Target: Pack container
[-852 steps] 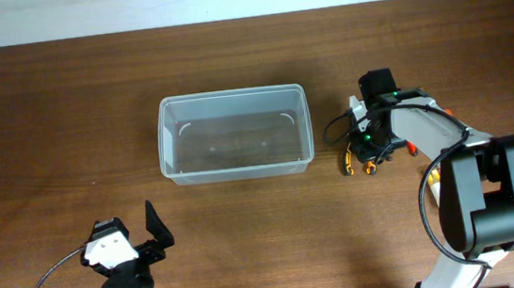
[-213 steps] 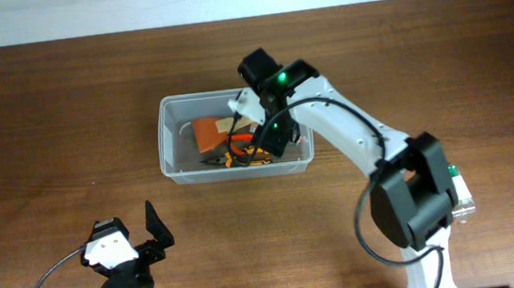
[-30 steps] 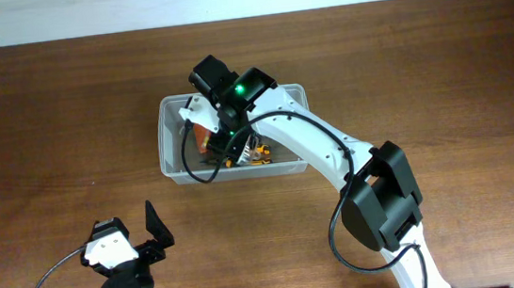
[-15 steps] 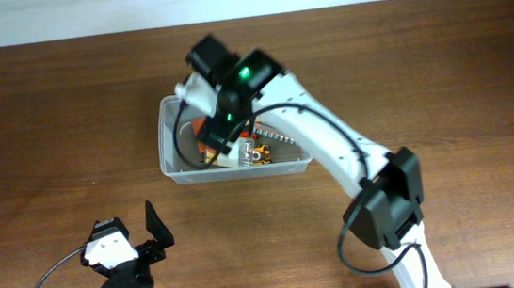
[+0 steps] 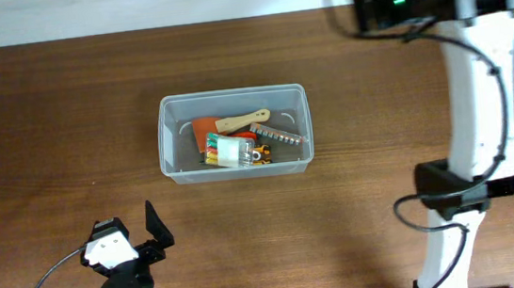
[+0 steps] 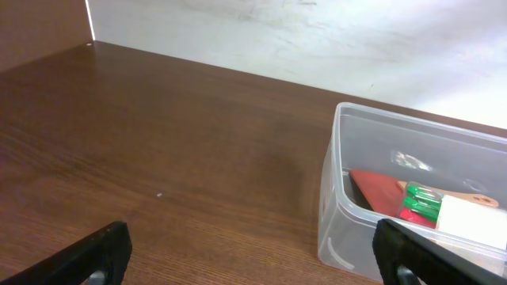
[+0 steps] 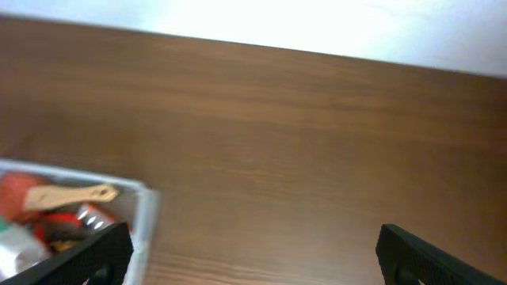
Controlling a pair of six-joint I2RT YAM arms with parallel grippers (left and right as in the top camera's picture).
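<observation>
The container (image 5: 230, 94), a clear rectangular tub, stands mid-table. Inside it lie a red scraper with a wooden handle (image 5: 241, 121), a small clear box of markers (image 5: 229, 152), orange-handled pliers (image 5: 260, 155) and a metal tool (image 5: 280, 137). My right gripper (image 5: 362, 6) is raised high at the back right, far from the tub. In the right wrist view it (image 7: 253, 253) is open over bare wood, with the container (image 7: 146, 206) at lower left. My left gripper (image 5: 153, 241) rests open near the front left. In the left wrist view it (image 6: 253, 253) faces the container (image 6: 412, 131) from a distance.
The brown wooden table (image 5: 48, 136) runs to a white wall at the back. The right arm's base (image 5: 461, 195) stands at the front right, its links reaching up along the right side.
The right arm has lifted out of the container and swung up to the back right, jaws opened. The marker box now lies in the tub. The left arm has not moved.
</observation>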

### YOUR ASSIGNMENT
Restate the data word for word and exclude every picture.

### RESPONSE AREA
Target: Pack container
[-852 steps] 
[-213 steps] 
[-30 steps] 
[-15 steps] 
[+0 steps] 
[+0 steps] 
[+0 steps] 
Controlling a pair of six-joint I2RT YAM arms with parallel grippers (left and right as in the top camera's picture).
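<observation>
The container (image 5: 230, 94), a clear rectangular tub, stands mid-table. Inside it lie a red scraper with a wooden handle (image 5: 241, 121), a small clear box of markers (image 5: 229, 152), orange-handled pliers (image 5: 260, 155) and a metal tool (image 5: 280, 137). My right gripper (image 5: 362, 6) is raised high at the back right, far from the tub. In the right wrist view it (image 7: 253, 253) is open over bare wood, with the container (image 7: 146, 206) at lower left. My left gripper (image 5: 153, 241) rests open near the front left. In the left wrist view it (image 6: 253, 253) faces the container (image 6: 412, 131) from a distance.
The brown wooden table (image 5: 48, 136) runs to a white wall at the back. The right arm's base (image 5: 461, 195) stands at the front right, its links reaching up along the right side.
The right arm has lifted out of the container and swung up to the back right, jaws opened. The marker box now lies in the tub. The left arm has not moved.
</observation>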

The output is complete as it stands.